To do: Search the records for "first" and copy each line that holds it.

:::

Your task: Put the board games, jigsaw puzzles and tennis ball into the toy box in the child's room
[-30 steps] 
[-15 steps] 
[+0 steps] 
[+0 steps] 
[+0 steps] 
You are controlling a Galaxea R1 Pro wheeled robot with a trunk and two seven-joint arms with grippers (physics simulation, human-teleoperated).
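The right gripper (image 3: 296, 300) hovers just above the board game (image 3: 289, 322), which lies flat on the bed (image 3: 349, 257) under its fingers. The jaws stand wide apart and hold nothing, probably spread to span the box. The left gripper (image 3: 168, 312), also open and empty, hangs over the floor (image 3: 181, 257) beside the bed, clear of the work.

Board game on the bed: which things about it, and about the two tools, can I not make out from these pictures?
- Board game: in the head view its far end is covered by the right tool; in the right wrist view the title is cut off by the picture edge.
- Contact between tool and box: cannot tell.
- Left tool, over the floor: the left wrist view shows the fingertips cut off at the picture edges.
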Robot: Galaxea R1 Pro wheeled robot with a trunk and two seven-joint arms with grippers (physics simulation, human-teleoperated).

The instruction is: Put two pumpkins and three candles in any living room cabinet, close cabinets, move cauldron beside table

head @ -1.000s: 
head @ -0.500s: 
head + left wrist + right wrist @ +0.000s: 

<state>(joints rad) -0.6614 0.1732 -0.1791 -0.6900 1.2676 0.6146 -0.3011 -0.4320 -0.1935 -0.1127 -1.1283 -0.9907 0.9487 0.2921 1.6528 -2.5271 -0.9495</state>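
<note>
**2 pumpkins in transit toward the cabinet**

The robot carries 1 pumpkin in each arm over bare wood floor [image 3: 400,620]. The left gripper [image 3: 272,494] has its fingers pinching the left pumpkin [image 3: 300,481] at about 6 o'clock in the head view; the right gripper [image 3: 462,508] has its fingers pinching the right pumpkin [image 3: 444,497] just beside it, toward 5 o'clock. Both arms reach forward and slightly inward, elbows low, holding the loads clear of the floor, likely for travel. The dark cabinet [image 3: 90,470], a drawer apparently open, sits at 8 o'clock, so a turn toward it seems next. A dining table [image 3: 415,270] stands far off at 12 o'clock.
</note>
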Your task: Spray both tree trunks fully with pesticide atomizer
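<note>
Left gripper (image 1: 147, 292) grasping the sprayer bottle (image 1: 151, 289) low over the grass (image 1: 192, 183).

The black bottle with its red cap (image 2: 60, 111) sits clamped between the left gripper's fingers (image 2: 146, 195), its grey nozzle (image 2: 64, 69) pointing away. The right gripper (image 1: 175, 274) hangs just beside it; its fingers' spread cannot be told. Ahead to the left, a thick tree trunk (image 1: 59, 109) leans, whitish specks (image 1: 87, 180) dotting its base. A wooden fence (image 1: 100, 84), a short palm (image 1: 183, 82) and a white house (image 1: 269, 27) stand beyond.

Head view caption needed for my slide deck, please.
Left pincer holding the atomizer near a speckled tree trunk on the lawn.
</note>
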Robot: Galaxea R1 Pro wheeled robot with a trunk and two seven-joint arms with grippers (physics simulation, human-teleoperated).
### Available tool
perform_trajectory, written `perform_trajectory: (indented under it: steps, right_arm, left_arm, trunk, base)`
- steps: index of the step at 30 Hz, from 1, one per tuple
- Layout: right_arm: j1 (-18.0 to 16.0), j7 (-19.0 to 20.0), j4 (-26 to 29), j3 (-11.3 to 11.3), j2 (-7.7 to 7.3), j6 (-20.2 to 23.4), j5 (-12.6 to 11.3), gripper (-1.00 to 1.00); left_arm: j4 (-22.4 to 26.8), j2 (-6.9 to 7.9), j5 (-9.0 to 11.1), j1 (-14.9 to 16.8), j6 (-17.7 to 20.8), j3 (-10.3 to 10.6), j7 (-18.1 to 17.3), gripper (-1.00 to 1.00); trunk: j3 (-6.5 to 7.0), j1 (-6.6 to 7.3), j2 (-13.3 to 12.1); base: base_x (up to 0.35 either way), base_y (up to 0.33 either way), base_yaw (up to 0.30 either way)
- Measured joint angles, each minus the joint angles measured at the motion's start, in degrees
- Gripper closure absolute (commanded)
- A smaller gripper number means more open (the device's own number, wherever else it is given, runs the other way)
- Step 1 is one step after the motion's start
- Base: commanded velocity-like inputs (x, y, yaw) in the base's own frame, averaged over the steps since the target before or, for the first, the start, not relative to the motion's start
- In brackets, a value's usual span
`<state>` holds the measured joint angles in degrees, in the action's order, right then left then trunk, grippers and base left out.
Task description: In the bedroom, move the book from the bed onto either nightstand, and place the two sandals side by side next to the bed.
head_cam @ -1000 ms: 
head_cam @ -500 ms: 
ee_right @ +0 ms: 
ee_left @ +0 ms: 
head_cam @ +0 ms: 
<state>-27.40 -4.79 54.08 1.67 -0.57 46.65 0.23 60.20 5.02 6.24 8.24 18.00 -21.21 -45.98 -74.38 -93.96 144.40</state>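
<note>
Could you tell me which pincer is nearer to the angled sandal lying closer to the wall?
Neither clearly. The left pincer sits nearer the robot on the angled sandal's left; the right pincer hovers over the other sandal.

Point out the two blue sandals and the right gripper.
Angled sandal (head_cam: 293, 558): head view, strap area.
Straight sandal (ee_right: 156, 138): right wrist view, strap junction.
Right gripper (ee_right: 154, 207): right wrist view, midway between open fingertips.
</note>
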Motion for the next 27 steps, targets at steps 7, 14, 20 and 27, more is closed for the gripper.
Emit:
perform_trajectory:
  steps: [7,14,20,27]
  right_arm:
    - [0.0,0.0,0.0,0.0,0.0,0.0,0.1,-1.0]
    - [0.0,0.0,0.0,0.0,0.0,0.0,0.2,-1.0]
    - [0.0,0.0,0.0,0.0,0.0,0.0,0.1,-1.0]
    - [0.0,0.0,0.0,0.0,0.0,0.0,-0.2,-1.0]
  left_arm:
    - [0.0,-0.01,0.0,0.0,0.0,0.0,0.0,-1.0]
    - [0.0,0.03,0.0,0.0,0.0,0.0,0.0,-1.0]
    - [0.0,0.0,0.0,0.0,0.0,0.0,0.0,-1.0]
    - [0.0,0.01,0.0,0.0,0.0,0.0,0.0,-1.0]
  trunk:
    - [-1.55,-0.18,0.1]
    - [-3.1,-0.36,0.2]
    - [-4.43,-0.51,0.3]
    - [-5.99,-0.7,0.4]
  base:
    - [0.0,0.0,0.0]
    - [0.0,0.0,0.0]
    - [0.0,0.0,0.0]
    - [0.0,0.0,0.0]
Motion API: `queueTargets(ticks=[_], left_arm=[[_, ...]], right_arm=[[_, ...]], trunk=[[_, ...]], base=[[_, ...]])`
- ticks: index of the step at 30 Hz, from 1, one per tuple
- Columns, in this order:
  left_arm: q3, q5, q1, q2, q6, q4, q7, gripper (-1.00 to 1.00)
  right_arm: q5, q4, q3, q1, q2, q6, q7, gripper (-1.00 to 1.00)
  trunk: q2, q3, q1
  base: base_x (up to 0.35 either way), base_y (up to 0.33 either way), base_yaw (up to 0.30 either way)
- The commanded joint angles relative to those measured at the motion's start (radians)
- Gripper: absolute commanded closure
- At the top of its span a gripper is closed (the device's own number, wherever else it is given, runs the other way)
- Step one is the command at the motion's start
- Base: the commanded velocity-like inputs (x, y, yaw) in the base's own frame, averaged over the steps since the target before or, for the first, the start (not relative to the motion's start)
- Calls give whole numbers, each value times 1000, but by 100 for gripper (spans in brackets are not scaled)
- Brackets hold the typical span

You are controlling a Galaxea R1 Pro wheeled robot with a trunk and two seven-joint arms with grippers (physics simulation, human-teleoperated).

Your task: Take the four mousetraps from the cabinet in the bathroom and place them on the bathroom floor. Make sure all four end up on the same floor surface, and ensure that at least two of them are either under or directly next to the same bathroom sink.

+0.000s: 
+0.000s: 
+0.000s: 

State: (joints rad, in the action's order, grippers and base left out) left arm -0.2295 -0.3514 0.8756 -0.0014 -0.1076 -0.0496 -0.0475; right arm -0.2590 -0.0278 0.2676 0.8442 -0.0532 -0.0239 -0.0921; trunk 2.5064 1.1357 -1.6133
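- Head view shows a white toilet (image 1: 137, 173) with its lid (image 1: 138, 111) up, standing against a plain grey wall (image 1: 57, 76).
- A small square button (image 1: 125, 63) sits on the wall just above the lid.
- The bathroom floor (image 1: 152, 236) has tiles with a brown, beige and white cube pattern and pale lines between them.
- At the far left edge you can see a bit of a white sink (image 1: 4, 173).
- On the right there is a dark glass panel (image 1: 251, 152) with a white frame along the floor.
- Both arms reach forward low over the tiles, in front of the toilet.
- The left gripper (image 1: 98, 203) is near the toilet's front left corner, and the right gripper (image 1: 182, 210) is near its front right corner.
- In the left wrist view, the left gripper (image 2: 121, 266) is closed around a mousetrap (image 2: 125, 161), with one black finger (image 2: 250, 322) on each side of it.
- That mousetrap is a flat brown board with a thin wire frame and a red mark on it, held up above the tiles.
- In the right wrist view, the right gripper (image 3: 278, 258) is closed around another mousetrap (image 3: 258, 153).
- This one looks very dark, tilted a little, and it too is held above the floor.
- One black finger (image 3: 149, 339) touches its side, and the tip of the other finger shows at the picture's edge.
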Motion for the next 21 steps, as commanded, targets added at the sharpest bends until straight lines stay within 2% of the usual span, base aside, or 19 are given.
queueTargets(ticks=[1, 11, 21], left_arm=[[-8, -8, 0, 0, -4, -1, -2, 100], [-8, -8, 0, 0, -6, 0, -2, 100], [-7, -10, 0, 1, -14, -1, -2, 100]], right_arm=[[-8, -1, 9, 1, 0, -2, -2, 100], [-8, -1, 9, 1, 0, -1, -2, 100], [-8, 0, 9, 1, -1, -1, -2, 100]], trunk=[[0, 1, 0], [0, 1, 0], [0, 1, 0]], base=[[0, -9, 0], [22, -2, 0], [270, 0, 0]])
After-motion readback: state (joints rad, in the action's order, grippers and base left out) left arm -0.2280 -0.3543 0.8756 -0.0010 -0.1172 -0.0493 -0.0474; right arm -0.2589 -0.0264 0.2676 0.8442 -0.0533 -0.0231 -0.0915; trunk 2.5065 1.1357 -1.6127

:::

Output for this exercise:
- Base: commanded velocity-like inputs (x, y, yaw) in the base's own frame, averaged over the steps since the target before or, for the first, the start, not relative to the motion's start
- Base: the commanded velocity-like inputs (x, y, yaw) in the base's own frame, averaged over the steps since the target before or, for the first, the start (not relative to the motion's start)

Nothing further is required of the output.